LE FOTO DELL'ORRORE di Gianni Caverni

Ho aspettato pazientemente le 9 di sera perché non volevo, pur consapevole delle dimensioni minuscole di questo blog, rischiare di contribuire anche solo per una copia alla vergogna che si è consumata in questi ultimi due giorni.

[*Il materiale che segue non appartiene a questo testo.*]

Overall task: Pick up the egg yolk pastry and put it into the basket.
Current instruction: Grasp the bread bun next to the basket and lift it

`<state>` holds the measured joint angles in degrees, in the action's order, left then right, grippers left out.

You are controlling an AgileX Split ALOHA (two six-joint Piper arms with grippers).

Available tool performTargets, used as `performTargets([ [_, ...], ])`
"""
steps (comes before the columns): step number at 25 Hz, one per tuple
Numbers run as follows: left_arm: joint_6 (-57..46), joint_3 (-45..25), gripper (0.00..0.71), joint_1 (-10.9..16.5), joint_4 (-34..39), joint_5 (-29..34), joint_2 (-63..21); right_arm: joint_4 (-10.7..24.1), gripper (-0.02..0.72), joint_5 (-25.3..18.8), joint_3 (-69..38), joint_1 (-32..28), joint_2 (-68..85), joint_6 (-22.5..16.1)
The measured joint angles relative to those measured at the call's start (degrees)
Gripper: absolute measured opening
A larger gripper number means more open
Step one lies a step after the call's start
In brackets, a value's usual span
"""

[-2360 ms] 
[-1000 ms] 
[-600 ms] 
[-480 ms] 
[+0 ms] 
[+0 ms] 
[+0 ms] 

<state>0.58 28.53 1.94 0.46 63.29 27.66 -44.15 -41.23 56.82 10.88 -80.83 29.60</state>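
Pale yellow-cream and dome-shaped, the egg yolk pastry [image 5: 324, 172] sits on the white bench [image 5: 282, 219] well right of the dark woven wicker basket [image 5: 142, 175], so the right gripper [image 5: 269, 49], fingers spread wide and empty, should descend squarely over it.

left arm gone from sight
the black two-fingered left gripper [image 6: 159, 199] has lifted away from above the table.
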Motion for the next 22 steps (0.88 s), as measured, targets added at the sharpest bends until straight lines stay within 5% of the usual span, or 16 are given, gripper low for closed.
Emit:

Il quotidiano fiorentino La Nazione ha deciso di pubblicare già ieri, ed oggi vista ancora più da vicino, la terribile foto di Cristina Zamfir, nuda, crocifissa alla sbarra metallica, seviziata ed uccisa. Non bastava, per un giusto diritto di cronaca, quella povera foto tessera nella quale la giovane prostituta rumena mostra il suo magro volto e un commovente strabismo che ce la rende più vicina? A quanto pare non bastava, a conferma che l'orrore non basta mai. A me francamente sembrerebbe superfluo stare a spiegare perché il direttore di quel giornale dovrebbe vergognarsi e non vorrei nemmeno sentirlo appellarsi al diritto di cronaca, per l'amor di dio. Infiniti sono i casi nei quali è stato scelto da tutti i media, cartacei e no, di risparmiare ai familiari e ai fruitori le orribili immagini dei corpi straziati delle vittime di assassinii: ma qui che bisogno c'è? Parenti qui non ce ne sono e poi Cristina Zamfir faceva la puttana, e non era nemmeno italiana! Ma quanti lettori sono rimasti scandalizzati da quelle fotografie? Credo (e spero) più di quanti si immagina il direttore de La Nazione. E non sarebbe bene allora che si facessero vivi? Come? Lo si scrive nella pagina ufficiale di Face Book del quotidiano, non ci vuole nulla: si scrive La Nazione nella barra in alto a sinistra, quella dove si legge "cerca persone, luoghi e oggetti", la pagina si apre e basta scrivere.